# Problem details
Up to and including the line with "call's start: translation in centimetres", repeat every line of the listing exactly, beginning at the first.

# Data records
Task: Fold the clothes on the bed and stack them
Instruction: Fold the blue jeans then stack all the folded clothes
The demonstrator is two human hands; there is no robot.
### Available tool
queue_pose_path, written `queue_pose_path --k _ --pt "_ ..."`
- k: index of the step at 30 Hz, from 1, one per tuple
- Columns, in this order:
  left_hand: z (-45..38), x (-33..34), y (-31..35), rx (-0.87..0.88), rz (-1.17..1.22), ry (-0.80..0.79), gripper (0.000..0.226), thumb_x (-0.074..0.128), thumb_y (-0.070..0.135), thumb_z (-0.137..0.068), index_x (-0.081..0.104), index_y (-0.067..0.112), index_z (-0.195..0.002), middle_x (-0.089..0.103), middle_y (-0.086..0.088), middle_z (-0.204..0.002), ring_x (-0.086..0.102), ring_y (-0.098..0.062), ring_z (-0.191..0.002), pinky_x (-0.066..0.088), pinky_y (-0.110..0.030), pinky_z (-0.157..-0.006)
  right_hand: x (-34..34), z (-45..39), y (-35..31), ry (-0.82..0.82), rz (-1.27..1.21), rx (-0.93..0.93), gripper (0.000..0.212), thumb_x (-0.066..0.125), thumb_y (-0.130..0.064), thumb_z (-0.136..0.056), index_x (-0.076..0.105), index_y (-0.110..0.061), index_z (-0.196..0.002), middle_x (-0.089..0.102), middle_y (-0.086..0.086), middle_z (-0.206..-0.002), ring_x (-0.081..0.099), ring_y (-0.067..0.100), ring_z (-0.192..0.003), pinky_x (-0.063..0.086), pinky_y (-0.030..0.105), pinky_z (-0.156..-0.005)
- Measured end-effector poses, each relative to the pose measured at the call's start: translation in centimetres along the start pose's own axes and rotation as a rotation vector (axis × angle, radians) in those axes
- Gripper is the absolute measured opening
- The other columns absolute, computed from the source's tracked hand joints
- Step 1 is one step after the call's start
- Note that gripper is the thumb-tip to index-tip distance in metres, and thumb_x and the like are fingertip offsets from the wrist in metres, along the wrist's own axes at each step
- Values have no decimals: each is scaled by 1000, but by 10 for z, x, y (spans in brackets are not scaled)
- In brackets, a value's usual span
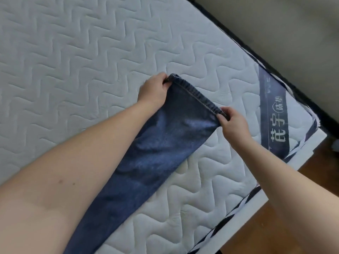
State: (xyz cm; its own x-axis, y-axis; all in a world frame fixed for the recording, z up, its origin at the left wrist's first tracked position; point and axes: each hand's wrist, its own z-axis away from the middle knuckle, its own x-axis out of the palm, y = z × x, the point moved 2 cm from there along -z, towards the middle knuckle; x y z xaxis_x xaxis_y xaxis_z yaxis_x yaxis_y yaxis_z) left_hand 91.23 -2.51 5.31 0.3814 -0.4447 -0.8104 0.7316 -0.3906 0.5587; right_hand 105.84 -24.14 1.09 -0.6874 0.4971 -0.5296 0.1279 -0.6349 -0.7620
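A pair of blue jeans [161,143] stretches in a long band from the bottom left towards the middle of the white quilted mattress [82,57]. Its gathered end with a stitched seam points away from me. My left hand [154,92] pinches the left corner of that end. My right hand [233,121] pinches the right corner. Between the two hands the seam is pulled taut, slightly above the mattress. My left forearm hides the lower left part of the jeans.
A dark blue label band [277,116] with white characters crosses the mattress near its right corner. The white bed frame edge [300,160] runs along the right, with wooden floor [275,226] beyond. A grey wall [275,24] is at the top right.
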Motion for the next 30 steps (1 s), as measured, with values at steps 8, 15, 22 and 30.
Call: queue_pose_path --k 8,15,22,30 --pt "-55 48 2 -130 -6 -69 18 55 34 -95 59 18 -102 67 -8 -104 59 -30 -97 38 -31 -71 11 -36 26 -13 -6 124 15 60 -14 -94 67 -13 -108 70 7 -104 64 20 -95 49 33 -90" --pt "-22 55 -65 -265 -155 -373 32 67 47 -86 59 21 -103 65 -4 -108 59 -26 -94 45 -32 -82 26 -20 36 103 -399 288 60 71 -25 -89 41 -17 -140 56 -7 -108 60 12 -97 49 29 -90" --pt "0 33 -110 -300 -304 -485 28 72 32 -85 68 14 -106 68 -11 -106 59 -26 -91 43 -28 -75 52 12 49 -27 -426 384 27 67 -23 -92 58 -4 -109 64 8 -86 62 11 -66 51 22 -59" --pt "23 36 -124 -293 -99 -72 25 78 33 -78 60 21 -91 63 1 -91 58 -23 -84 45 -33 -71 48 -2 49 15 -194 293 23 68 -23 -91 52 -14 -77 63 6 -68 62 13 -51 53 36 -61"
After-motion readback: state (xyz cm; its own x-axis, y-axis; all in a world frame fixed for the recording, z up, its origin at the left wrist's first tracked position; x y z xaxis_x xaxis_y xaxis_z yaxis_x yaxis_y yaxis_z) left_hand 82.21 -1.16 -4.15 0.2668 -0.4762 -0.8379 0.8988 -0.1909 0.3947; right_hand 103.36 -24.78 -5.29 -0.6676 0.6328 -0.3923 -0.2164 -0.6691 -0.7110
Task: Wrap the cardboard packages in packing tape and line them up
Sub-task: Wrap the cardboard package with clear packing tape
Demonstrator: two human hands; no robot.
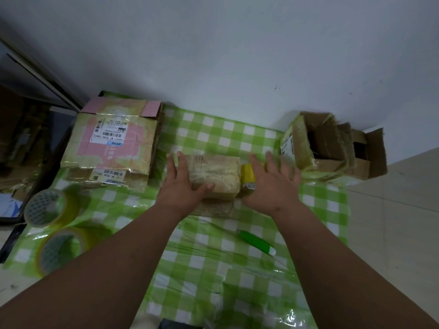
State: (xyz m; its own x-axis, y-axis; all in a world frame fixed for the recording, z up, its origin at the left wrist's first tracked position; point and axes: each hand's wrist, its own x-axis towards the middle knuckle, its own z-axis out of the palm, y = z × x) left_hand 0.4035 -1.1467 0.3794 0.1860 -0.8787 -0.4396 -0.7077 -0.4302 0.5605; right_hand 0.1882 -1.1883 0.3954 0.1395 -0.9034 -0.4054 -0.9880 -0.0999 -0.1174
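Observation:
A small tape-wrapped cardboard package (218, 174) lies at the middle of the green checked cloth (213, 269). My left hand (183, 184) rests flat on its left side, thumb across its near face. A yellow tape roll (247, 178) stands against the package's right end. My right hand (273, 184) is spread over that roll, fingers apart and pointing away from me; whether it grips the roll is not clear. A flat brown piece (213, 208) lies under the package's near edge.
A large taped pink box with labels (114, 143) sits at the back left. Opened cardboard boxes (332, 146) stand at the back right. Two big tape rolls (47, 207) (61, 250) lie at the left. A green cutter (257, 242) lies near the middle. A white wall runs behind.

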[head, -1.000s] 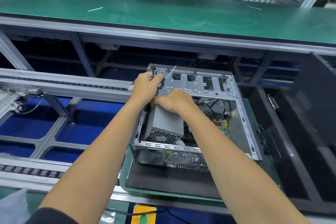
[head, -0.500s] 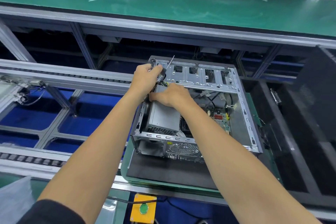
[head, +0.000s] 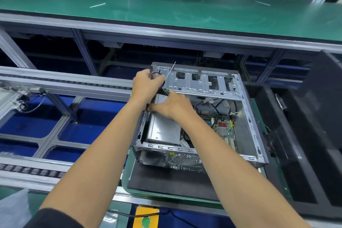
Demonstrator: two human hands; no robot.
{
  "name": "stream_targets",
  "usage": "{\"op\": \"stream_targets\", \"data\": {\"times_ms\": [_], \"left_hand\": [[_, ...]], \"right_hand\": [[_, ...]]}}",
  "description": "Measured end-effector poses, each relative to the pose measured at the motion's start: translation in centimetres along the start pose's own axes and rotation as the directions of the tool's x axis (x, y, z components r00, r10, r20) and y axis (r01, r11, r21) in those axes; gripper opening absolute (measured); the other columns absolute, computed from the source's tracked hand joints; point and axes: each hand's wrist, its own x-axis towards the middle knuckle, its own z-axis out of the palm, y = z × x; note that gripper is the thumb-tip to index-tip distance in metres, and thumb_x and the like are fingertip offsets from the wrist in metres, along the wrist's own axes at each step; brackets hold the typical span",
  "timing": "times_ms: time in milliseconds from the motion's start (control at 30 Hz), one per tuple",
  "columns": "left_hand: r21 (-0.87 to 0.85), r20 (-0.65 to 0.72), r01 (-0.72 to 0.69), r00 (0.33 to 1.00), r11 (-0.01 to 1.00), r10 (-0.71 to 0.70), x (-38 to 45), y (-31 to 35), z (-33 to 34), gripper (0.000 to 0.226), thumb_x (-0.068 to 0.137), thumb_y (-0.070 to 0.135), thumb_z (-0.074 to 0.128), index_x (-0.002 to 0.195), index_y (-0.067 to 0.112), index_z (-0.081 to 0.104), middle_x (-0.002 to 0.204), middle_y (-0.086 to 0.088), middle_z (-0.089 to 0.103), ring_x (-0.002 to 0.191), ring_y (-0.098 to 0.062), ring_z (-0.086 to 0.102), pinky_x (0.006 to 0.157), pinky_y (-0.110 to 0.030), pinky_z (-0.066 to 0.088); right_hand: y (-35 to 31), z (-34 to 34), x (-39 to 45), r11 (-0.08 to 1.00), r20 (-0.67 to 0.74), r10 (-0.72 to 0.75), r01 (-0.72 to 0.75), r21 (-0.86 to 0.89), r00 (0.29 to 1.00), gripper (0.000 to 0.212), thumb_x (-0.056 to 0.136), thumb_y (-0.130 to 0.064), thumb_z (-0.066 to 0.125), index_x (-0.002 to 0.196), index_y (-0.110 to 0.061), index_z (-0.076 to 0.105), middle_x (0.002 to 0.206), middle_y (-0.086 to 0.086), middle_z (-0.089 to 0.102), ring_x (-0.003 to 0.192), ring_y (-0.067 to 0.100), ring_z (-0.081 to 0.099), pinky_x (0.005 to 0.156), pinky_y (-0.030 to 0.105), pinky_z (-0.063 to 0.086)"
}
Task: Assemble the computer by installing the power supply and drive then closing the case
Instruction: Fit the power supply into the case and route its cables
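Lying on its side on a dark mat [head: 166, 181], the open computer case [head: 246, 116] serves as the landmark in the head view. Inside the case, against its left wall, sits the grey power supply [head: 162, 131], its long side running from the near rear panel toward the far drive bay plate [head: 199, 83]. At the far left corner of the case the left hand [head: 146, 85] has its grip closed around a bundle of cables [head: 156, 75], with a thin white cable tie [head: 171, 70] sticking up just beside the fingers. The right hand [head: 172, 106] rests on the far end of the power supply, fingers curled down over its edge and thumb pointing left, so its grip is closed on the unit. To the right of the power supply, on the floor of the case, lies the motherboard [head: 224, 129] with loose black wires above it. Right of the case stands a black panel [head: 323, 107]. Beyond the case runs a green table [head: 166, 9].
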Motion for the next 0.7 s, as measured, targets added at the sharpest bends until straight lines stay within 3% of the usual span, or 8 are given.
{"op": "stream_targets", "data": {"times_ms": [133, 233, 300, 367, 467, 533, 600, 700], "left_hand": [[0.079, -0.109, -0.003, 0.994, 0.997, 0.012, 1.0, -0.4, 0.3, 0.032, 0.090, 0.029, 0.057, 0.063, 0.015, 0.049, 0.057, 0.002, 0.050, 0.050, -0.015, 0.049, 0.050, -0.027, 0.038], [0.011, 0.008, 0.001, 1.000, 1.000, -0.001, 1.1, 0.7, 0.8, 0.030, 0.094, 0.025, 0.048, 0.073, 0.008, 0.062, 0.054, -0.007, 0.055, 0.040, -0.015, 0.056, 0.048, -0.029, 0.047], [-0.033, 0.049, -0.136, 0.989, 0.990, 0.138, 1.2, 3.0, 0.7, 0.032, 0.092, 0.027, 0.049, 0.067, 0.013, 0.063, 0.049, -0.001, 0.050, 0.038, -0.011, 0.045, 0.045, -0.023, 0.039], [-0.117, 0.115, -0.306, 0.941, 0.945, 0.319, 1.4, 6.5, 0.3, 0.034, 0.090, 0.035, 0.051, 0.065, 0.016, 0.063, 0.046, 0.011, 0.048, 0.041, -0.006, 0.040, 0.044, -0.020, 0.033], [-0.083, 0.356, -0.435, 0.827, 0.896, 0.435, 2.3, 10.2, 2.0, 0.033, 0.086, 0.042, 0.055, 0.073, 0.012, 0.057, 0.055, 0.014, 0.047, 0.051, -0.004, 0.040, 0.049, -0.016, 0.032], [0.083, 0.552, -0.459, 0.760, 0.885, 0.343, 2.9, 10.1, 4.5, 0.032, 0.087, 0.040, 0.050, 0.084, 0.009, 0.056, 0.071, 0.004, 0.054, 0.065, -0.009, 0.046, 0.063, -0.026, 0.037], [0.230, 0.697, -0.498, 0.684, 0.836, 0.216, 3.5, 8.1, 7.4, 0.027, 0.095, 0.029, 0.043, 0.087, 0.003, 0.048, 0.079, -0.003, 0.048, 0.070, -0.016, 0.042, 0.065, -0.034, 0.033], [0.408, 0.770, -0.612, 0.629, 0.678, 0.104, 5.0, 4.5, 10.3, 0.026, 0.102, 0.012, 0.033, 0.077, 0.006, 0.033, 0.076, -0.004, 0.032, 0.068, -0.019, 0.031, 0.066, -0.030, 0.023]], "right_hand": [[0.1, 0.1, 0.0, 1.000, -0.017, -0.023, 0.023, -0.003, 1.000, 0.072, 0.064, -0.070, 0.067, 0.106, -0.013, 0.055, 0.081, -0.001, 0.050, 0.083, 0.023, 0.047, 0.051, 0.028, 0.032], [0.1, 0.0, 0.2, 0.999, -0.006, -0.032, 0.032, -0.022, 0.999, 0.074, 0.065, -0.071, 0.065, 0.108, -0.012, 0.056, 0.095, 0.002, 0.056, 0.087, 0.024, 0.051, 0.055, 0.030, 0.036], [0.2, -0.2, 0.4, 0.999, 0.016, -0.029, 0.030, -0.036, 0.999, 0.078, 0.066, -0.075, 0.064, 0.110, -0.012, 0.055, 0.096, 0.003, 0.054, 0.091, 0.026, 0.052, 0.055, 0.030, 0.035], [0.2, -0.3, 0.6, 0.999, 0.040, -0.009, 0.011, -0.048, 0.999, 0.070, 0.067, -0.075, 0.064, 0.097, -0.013, 0.051, 0.087, 0.001, 0.052, 0.082, 0.023, 0.051, 0.051, 0.029, 0.033], [-0.2, -0.1, 0.4, 0.995, 0.063, -0.030, 0.036, -0.088, 0.998, 0.066, 0.069, -0.073, 0.063, 0.082, -0.010, 0.047, 0.070, -0.001, 0.049, 0.064, 0.019, 0.048, 0.046, 0.027, 0.032], [-0.4, 0.1, 0.3, 0.993, 0.068, -0.065, 0.071, -0.095, 0.996, 0.062, 0.074, -0.069, 0.061, 0.091, -0.011, 0.050, 0.073, 0.001, 0.050, 0.066, 0.022, 0.048, 0.050, 0.029, 0.036], [-0.2, 0.0, 0.5, 0.992, 0.074, -0.089, 0.095, -0.084, 0.993, 0.050, 0.082, -0.055, 0.057, 0.108, -0.012, 0.057, 0.096, 0.007, 0.063, 0.079, 0.027, 0.057, 0.063, 0.031, 0.042], [0.4, -0.6, 0.5, 0.991, 0.062, -0.124, 0.128, -0.050, 0.990, 0.038, 0.090, -0.031, 0.055, 0.123, -0.013, 0.058, 0.124, 0.013, 0.062, 0.109, 0.034, 0.060, 0.080, 0.037, 0.046]]}}
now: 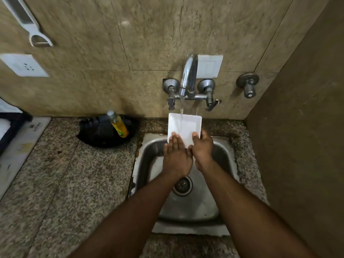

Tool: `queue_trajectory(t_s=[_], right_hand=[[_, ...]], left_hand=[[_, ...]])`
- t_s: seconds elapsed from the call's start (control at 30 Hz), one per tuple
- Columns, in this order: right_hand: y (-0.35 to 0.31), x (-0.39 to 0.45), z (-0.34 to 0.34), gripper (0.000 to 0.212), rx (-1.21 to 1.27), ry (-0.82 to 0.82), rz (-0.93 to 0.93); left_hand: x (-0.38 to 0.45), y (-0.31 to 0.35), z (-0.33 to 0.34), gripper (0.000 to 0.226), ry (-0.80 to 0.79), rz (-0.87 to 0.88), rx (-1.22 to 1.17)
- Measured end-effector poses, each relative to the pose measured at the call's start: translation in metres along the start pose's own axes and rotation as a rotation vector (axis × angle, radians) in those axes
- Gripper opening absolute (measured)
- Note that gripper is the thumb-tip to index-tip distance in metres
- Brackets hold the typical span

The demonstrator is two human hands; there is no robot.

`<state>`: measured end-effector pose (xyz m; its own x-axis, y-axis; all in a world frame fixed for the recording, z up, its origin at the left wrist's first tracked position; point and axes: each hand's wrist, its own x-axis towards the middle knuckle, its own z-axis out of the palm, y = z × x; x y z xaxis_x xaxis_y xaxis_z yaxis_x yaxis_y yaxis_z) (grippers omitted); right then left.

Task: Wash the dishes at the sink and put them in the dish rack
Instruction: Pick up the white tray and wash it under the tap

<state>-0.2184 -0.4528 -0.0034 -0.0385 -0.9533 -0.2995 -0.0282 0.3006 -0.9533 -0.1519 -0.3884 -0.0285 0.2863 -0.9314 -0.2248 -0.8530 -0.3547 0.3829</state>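
Observation:
A white square plate (pixel 184 125) is held tilted over the steel sink (pixel 149 151), under the chrome tap (pixel 189 75). Water runs from the spout onto the plate's upper part. My right hand (pixel 202 148) grips the plate's lower right corner, thumb on its face. My left hand (pixel 176 155) lies flat with fingers spread on the plate's lower left part. The sink basin below shows its drain (pixel 182 186) and holds no other dishes that I can see.
A black tray (pixel 93 135) with a bottle of yellow dish liquid (pixel 119 124) sits on the granite counter left of the sink. A stove edge (pixel 16 144) is at far left. A brown side wall stands close on the right. Wall valve (pixel 248 84) right of the tap.

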Motion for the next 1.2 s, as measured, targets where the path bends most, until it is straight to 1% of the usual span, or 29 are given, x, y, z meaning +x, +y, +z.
queue_trajectory(t_s=[0.1, 0.2, 0.3, 0.37, 0.4, 0.43, 0.47, 0.53, 0.57, 0.7, 0.73, 0.8, 0.83, 0.9, 0.97, 1.03, 1.07, 1.13, 1.2], right_hand=[[0.006, -0.01, 0.001, 0.022, 0.045, 0.032, 0.03], [0.01, -0.015, 0.003, 0.02, 0.105, 0.025, 0.064], [0.011, -0.014, 0.002, 0.017, 0.116, 0.024, 0.111], [0.009, -0.009, 0.002, 0.016, 0.095, 0.011, 0.113], [0.006, -0.008, 0.0, 0.016, 0.068, -0.003, 0.114], [0.003, -0.007, -0.002, 0.015, 0.051, -0.027, 0.126], [-0.002, -0.005, -0.005, 0.015, 0.044, -0.062, 0.155], [-0.011, -0.002, -0.009, 0.014, 0.034, -0.148, 0.222], [-0.015, 0.001, -0.009, 0.018, 0.006, -0.189, 0.236], [-0.023, 0.01, 0.004, 0.034, -0.118, -0.309, 0.211], [-0.024, 0.011, 0.009, 0.036, -0.133, -0.338, 0.217], [-0.027, 0.015, 0.019, 0.031, -0.129, -0.308, 0.223], [-0.031, 0.016, 0.022, 0.026, -0.125, -0.253, 0.22], [-0.037, 0.019, 0.023, 0.023, -0.147, -0.158, 0.204], [-0.042, 0.019, 0.023, 0.024, -0.234, -0.13, 0.131], [-0.046, 0.015, 0.022, 0.031, -0.36, -0.132, 0.001], [-0.048, 0.011, 0.019, 0.035, -0.449, -0.133, -0.097], [-0.05, -0.001, 0.01, 0.034, -0.672, -0.153, -0.335], [-0.049, -0.015, 0.003, 0.036, -0.933, -0.204, -0.554]], left_hand=[[0.009, -0.008, -0.003, 0.077, 0.029, -0.025, -0.026], [0.015, -0.011, -0.005, 0.082, 0.057, -0.133, -0.115], [0.015, -0.007, -0.015, 0.084, 0.075, -0.107, -0.204], [0.024, -0.018, -0.022, 0.083, 0.128, -0.153, -0.304], [0.031, -0.026, -0.028, 0.078, 0.163, -0.211, -0.385], [0.038, -0.036, -0.037, 0.069, 0.187, -0.276, -0.514], [0.042, -0.044, -0.045, 0.056, 0.196, -0.322, -0.704], [0.04, -0.053, -0.058, 0.037, 0.172, -0.367, -1.058], [0.036, -0.056, -0.064, 0.033, 0.177, -0.375, -1.129], [0.025, -0.06, -0.067, 0.03, 0.329, -0.362, -1.149], [0.022, -0.058, -0.066, 0.027, 0.347, -0.377, -1.146], [0.015, -0.052, -0.068, 0.016, 0.312, -0.402, -1.146], [0.012, -0.049, -0.069, 0.015, 0.267, -0.401, -1.147], [0.01, -0.047, -0.07, 0.019, 0.156, -0.405, -1.149], [0.014, -0.054, -0.065, 0.025, 0.054, -0.419, -1.118], [0.018, -0.055, -0.061, 0.032, -0.016, -0.428, -1.094], [0.021, -0.052, -0.061, 0.038, -0.044, -0.435, -1.098], [0.023, -0.042, -0.063, 0.055, -0.1, -0.45, -1.136], [0.023, -0.028, -0.071, 0.061, -0.15, -0.457, -1.312]])
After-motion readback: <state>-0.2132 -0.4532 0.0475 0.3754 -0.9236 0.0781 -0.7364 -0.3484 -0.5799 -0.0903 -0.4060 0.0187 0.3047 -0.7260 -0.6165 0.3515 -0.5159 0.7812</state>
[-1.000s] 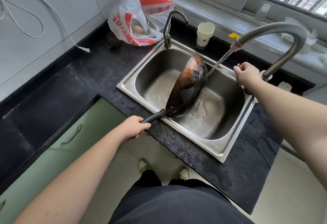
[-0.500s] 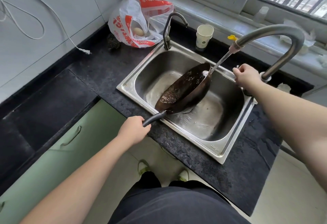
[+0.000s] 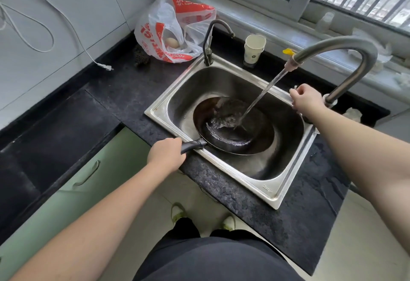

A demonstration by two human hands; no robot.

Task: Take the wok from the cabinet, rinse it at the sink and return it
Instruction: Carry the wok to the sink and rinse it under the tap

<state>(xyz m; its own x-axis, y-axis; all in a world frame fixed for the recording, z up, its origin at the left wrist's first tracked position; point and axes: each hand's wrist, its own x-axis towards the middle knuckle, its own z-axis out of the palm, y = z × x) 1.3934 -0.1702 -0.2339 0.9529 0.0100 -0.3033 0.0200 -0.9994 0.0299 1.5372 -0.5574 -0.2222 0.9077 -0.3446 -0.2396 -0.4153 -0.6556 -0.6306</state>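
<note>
A dark, blackened wok (image 3: 257, 138) lies nearly level in the steel sink (image 3: 273, 188), its open side up. My left hand (image 3: 166, 155) grips its black handle (image 3: 193, 145) at the sink's near left rim. Water streams from the tall curved tap (image 3: 346, 50) into the wok and swirls there. My right hand (image 3: 307, 100) is closed on the tap's lever at the sink's far right rim, beside the tap's base; the lever itself is mostly hidden.
A second small tap (image 3: 209, 43) stands at the sink's back left. Behind it are a red-and-white plastic bag (image 3: 170, 30) with an egg and a paper cup (image 3: 254, 48). Green cabinet doors (image 3: 88, 174) sit below the black counter (image 3: 133, 94). A loose plug cable (image 3: 104, 66) lies at the left.
The wok has turned from standing on its edge to lying almost flat with its hollow up, and the water now lands inside it. Both hands kept their holds.
</note>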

# Reply to the task
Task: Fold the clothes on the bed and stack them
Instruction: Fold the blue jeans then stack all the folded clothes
The demonstrator is two human hands; there is no robot.
### Available tool
queue_pose_path, written `queue_pose_path --k _ --pt "_ ..."`
- k: index of the step at 30 Hz, from 1, one per tuple
- Columns, in this order:
  left_hand: z (-45..38), x (-33..34), y (-31..35), rx (-0.87..0.88), rz (-1.17..1.22), ry (-0.80..0.79), gripper (0.000..0.226), thumb_x (-0.074..0.128), thumb_y (-0.070..0.135), thumb_z (-0.137..0.068), index_x (-0.081..0.104), index_y (-0.067..0.112), index_z (-0.195..0.002), middle_x (-0.089..0.103), middle_y (-0.086..0.088), middle_z (-0.204..0.002), ring_x (-0.086..0.102), ring_y (-0.098..0.062), ring_z (-0.191..0.002), pinky_x (-0.066..0.088), pinky_y (-0.110..0.030), pinky_z (-0.157..-0.006)
  right_hand: x (-34..34), z (-45..39), y (-35..31), ry (-0.82..0.82), rz (-1.27..1.21), rx (-0.93..0.93), gripper (0.000..0.212), thumb_x (-0.066..0.125), thumb_y (-0.130..0.064), thumb_z (-0.136..0.056), index_x (-0.076..0.105), index_y (-0.110..0.061), index_z (-0.196..0.002), middle_x (-0.089..0.102), middle_y (-0.086..0.086), middle_z (-0.206..-0.002), ring_x (-0.081..0.099), ring_y (-0.067..0.100), ring_z (-0.192..0.003), pinky_x (-0.063..0.086), pinky_y (-0.030..0.105), pinky_z (-0.156..-0.005)
- Measured end-effector poses, each relative to the pose measured at the call's start: translation in centimetres along the start pose's own axes and rotation as a rotation vector (axis × angle, radians) in those axes

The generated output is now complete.